The RMRS Rocky Mountain Center (RMC) developed a comprehensive georeferenced model for predicting wildfire starts out to 7 days based on forecast weather and data on vegetation cover and recent drought history.
The fire-management community had a long-standing need for quantitative predictions of wildfire-ignition chances up to 10 days in advance based on current weather forecast, local vegetation cover and drought conditions. Existing models for evaluation of wildfire risk such as the National Fire-Danger Rating System (NFDRS) only provide qualitative assessments of the likelihood of fire ignition or growth. Forecasting the actual daily probabilities of wildfire start due to lightning- and/or human-caused ignitions on a unform National grid of high spatial resolution has been lacking, although the development of such a capability was mandated by the Conservation, Management, and Recreation Act (a.k.a. Dingell Act) in 2019.
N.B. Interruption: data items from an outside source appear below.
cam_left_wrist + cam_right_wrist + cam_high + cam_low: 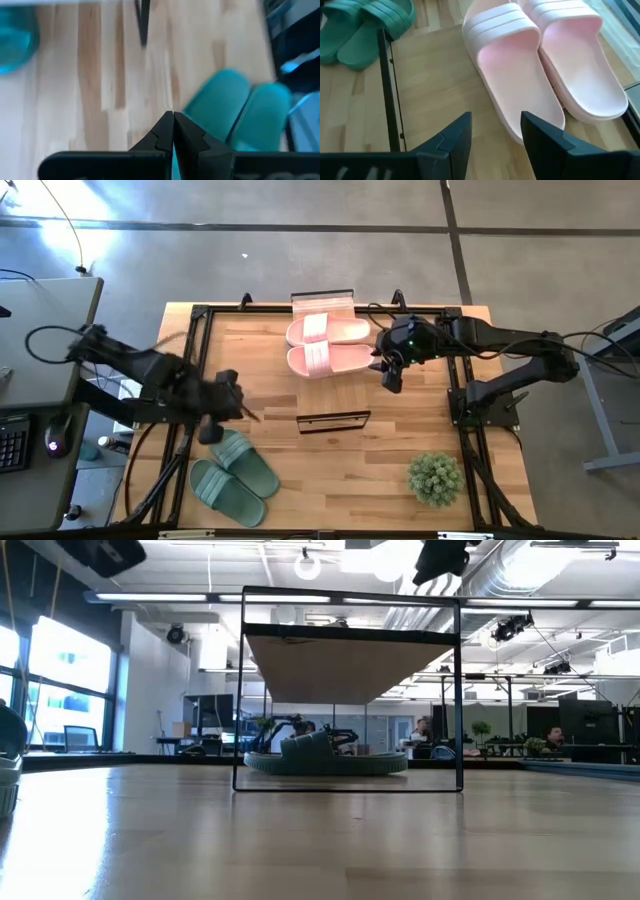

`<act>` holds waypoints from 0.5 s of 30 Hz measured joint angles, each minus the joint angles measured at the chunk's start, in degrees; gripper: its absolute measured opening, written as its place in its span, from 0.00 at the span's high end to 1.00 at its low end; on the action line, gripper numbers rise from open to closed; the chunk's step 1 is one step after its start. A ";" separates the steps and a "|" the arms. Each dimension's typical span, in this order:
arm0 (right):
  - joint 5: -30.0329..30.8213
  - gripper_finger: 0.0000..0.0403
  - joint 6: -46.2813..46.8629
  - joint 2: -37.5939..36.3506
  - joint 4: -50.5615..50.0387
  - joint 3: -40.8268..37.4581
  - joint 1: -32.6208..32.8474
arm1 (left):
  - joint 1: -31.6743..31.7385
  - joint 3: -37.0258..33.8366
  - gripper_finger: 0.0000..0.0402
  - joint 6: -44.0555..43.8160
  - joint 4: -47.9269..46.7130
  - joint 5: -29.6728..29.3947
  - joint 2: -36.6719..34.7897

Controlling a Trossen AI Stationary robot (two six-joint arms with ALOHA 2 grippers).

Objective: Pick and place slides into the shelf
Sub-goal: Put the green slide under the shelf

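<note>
Two pale pink slides lie side by side on the table's far middle; in the right wrist view they sit just beyond my fingers. Two sage-green slides lie near the left near corner. The shelf, a narrow black-framed rack, stands mid-table; its frame fills the low view. My right gripper hovers open by the pink slides' right ends, touching nothing. My left gripper is shut and empty above the table, just beyond the green slides.
A small green potted plant stands near the right near corner. A second small wood-and-black frame sits at the far edge. A black rail frame borders the table. Bare wood lies between the shelf and the pink slides.
</note>
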 joint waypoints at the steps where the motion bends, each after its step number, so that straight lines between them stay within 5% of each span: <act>1: -0.42 0.60 -0.01 0.00 -0.22 0.00 0.01 | -1.77 1.30 1.00 -1.58 -2.01 -1.36 2.12; 8: -0.90 0.60 -1.08 0.00 -2.29 -0.02 0.84 | -10.54 8.15 1.00 -13.63 -13.64 -1.16 17.56; 15: -0.97 0.60 -2.57 0.00 -2.25 -0.02 4.07 | -16.45 12.25 1.00 -22.18 -14.48 0.75 25.87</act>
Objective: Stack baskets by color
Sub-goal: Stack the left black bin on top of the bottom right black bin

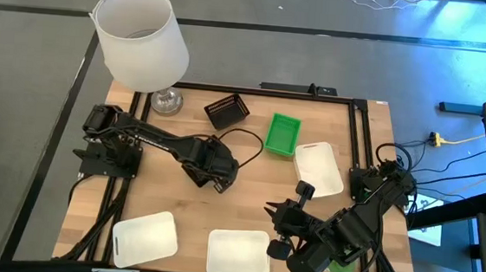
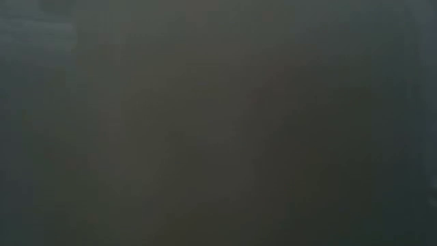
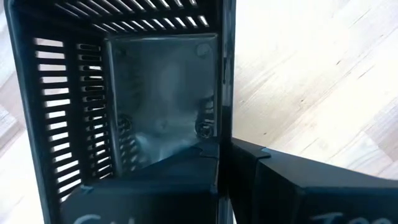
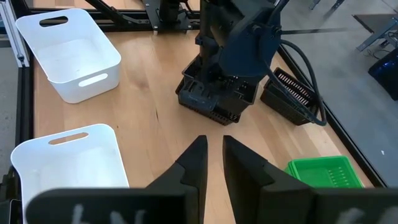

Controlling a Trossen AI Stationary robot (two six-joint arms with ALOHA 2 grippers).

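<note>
My left gripper (image 1: 216, 167) is at the table's middle, shut on a black slatted basket (image 4: 211, 102), which is low over the wood. I cannot tell whether the basket's bottom touches the table. A second black basket (image 1: 227, 110) stands on the table behind it, and a green basket (image 1: 283, 133) to its right. Three white baskets rest on the table: one right of centre (image 1: 319, 168) and two along the near edge (image 1: 144, 237) (image 1: 238, 253). My right gripper (image 4: 214, 149) hovers near the front right, its fingers a narrow gap apart and holding nothing. The low view is dark. My left gripper pinches one side wall (image 3: 222, 118) of the black basket, with one finger inside the basket and one outside. The fingers come from above, slanting down. The basket sits open side up below the gripper.
A big white cylindrical shade (image 1: 142, 37) stands at the far left corner over a metal base (image 1: 166, 102). A black frame (image 1: 361, 128) borders the table. Bare wood lies between the held basket and the near white baskets.
</note>
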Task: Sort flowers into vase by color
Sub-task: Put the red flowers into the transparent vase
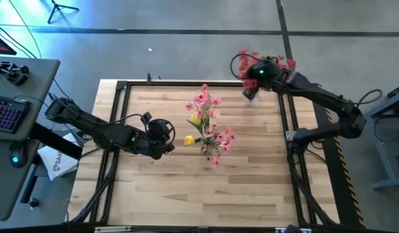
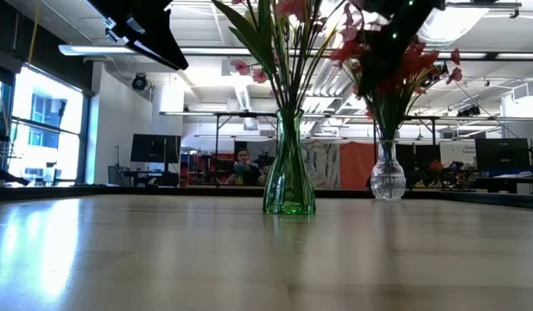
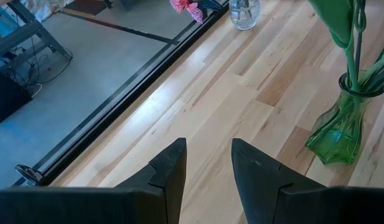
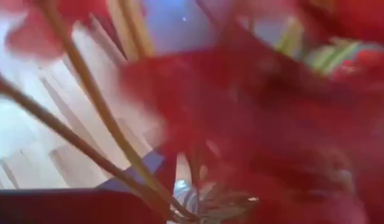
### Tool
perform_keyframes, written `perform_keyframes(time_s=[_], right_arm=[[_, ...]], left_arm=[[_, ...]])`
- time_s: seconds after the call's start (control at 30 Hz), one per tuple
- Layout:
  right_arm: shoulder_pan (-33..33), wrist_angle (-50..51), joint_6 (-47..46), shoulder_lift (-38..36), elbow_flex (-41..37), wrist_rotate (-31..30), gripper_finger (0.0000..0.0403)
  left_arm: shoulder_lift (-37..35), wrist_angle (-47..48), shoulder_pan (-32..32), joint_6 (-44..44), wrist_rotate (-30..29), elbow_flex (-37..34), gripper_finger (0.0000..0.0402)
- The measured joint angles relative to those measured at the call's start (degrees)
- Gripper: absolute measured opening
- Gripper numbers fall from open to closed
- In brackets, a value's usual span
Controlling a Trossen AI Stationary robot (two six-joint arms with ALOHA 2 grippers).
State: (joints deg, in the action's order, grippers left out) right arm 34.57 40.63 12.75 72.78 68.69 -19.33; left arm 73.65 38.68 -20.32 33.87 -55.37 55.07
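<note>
You have two vases on the table — one green vase [image 2: 289, 177], one clear vase [image 2: 388, 177]. Two arms work above — each with one gripper.

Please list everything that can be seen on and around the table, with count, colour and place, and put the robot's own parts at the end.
Green glass vase: one, green, near the table's middle, holding pink flowers and a few yellow flowers.
Clear glass vase: one, clear, at the far right corner, holding red flowers.
Wooden table: one, light wood, dark frame.
Keyboard: one, dark, on the grey desk to the left.
Person: one, seated far behind.
Left gripper: one, dark, fingers open and empty, left of the green vase.
Right gripper: one, dark, over the clear vase among red blooms.
</note>
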Motion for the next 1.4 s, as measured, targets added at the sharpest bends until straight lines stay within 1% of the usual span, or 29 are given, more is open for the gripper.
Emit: perform_keyframes(time_s=[0.07,0.17,0.27,0.33,0.47,0.57,0.67,0.73,0.9,1.1,1.2,1.3,1.4], right_arm=[[0.0,0.33,-0.4,-1.49,0.88,-0.07,0.0202],[-0.22,0.69,-1.43,-3.94,2.12,-0.05,0.0211],[-0.6,0.69,-2.38,-6.15,2.57,0.58,0.0207],[-0.85,0.74,-2.45,-7.23,2.57,1.47,0.0195],[-0.96,0.72,-3.77,-8.08,2.58,3.36,0.0148],[-0.81,0.7,-3.95,-7.5,2.57,3.42,0.0095],[-0.14,0.69,-5.07,-6.23,2.57,3.44,0.0032],[0.38,0.63,-5.28,-5.2,2.57,3.47,0.001],[1.96,0.48,-7.34,-2.98,0.7,4.27,0.0021],[2.52,-2.48,-6.19,-2.69,-0.27,4.55,0.0021],[1.86,-4.12,-4.94,-2.93,0.11,4.83,0.003],[1.22,-4.86,-4.77,-2.96,0.99,4.96,0.0054],[0.72,-4.79,-3.84,-2.98,1.98,4.98,0.0094]], left_arm=[[0.0,0.0,0.0,0.0,-0.02,0.02,0.0117],[0.0,0.0,0.02,0.0,-0.02,0.02,0.0117],[0.0,0.01,0.01,0.0,-0.02,0.02,0.0117],[0.0,0.01,0.02,0.0,-0.02,0.02,0.0117],[0.0,0.0,0.04,0.0,-0.02,0.02,0.0117],[0.0,0.0,0.04,0.0,-0.02,0.02,0.0117],[0.0,0.0,0.04,0.0,-0.03,0.02,0.0117],[0.0,0.0,0.04,0.0,-0.04,0.02,0.0117],[0.0,0.0,0.0,0.0,-0.02,0.02,0.0117],[0.0,-0.02,0.0,0.0,-0.02,0.02,0.0117],[0.0,-0.02,0.0,0.19,-0.02,0.02,0.0117],[0.0,-0.02,0.0,0.42,0.02,0.02,0.0117],[0.0,0.0,0.0,0.44,1.08,0.02,0.0117]])
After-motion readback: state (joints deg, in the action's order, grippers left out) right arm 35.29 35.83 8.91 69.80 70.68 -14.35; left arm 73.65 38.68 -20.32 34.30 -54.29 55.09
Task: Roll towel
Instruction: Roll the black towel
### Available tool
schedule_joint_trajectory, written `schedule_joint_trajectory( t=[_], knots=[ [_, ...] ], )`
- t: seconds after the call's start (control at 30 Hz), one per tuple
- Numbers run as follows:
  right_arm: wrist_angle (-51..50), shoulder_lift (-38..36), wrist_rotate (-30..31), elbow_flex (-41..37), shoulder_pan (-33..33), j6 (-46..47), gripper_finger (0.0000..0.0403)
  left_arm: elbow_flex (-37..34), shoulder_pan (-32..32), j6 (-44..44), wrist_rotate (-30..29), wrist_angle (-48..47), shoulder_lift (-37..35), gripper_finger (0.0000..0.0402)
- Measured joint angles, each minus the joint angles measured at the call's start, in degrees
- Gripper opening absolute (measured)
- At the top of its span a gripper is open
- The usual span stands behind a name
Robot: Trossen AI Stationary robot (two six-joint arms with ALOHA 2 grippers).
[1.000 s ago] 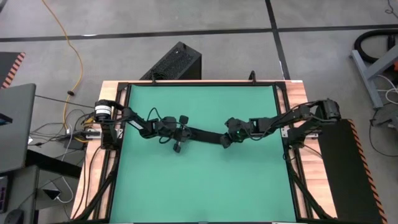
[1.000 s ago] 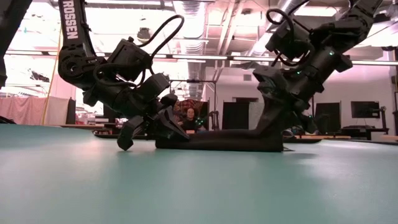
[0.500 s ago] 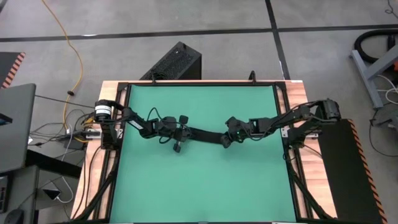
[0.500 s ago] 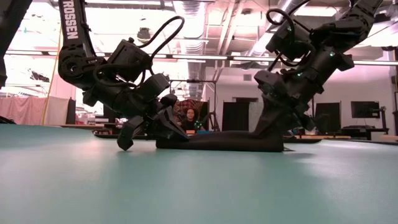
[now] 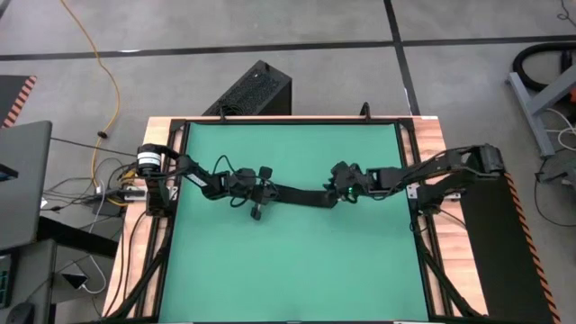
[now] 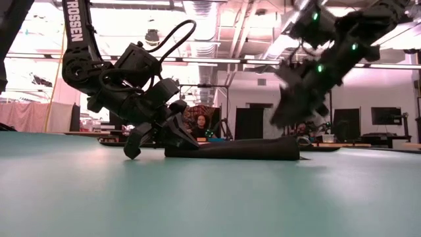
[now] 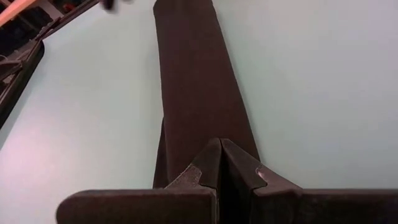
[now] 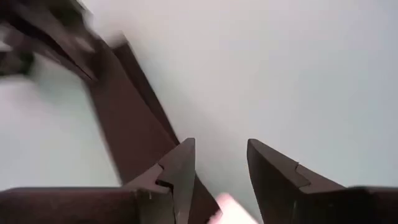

This R&D project utilized large data sets of gridded daily wildfire occurrences (Short 2021), 3-hour reanalysis weather parameters from NARR, NOAA’s EDDI drought index, and hourly lightning data from VAISALA NLDN spanning more than 25 years to derive probabilistic equations for predicting the numerical chance of cloud-to-ground lightning flashes and wildfire ignitions on a 20-km grid over the Conterminous USA. Logistic equations were derived for each month of the active fire season (May through September). Three separate statistical analyses considering 195 predictors each were carried out to develop predictive equations for the chance of wildfire ignition due to either lightning, humans, or any cause.
Key Findings
- Forecasting of cloud-to-ground lightning flashes is reliable up to 7 days.
- Low-level atmospheric moisture and temperature are the strongest predictors of wildfire ignitions.
- Monthly equations are required to reliably predict the chance of wildfire starts due to lightning- and human ignitions.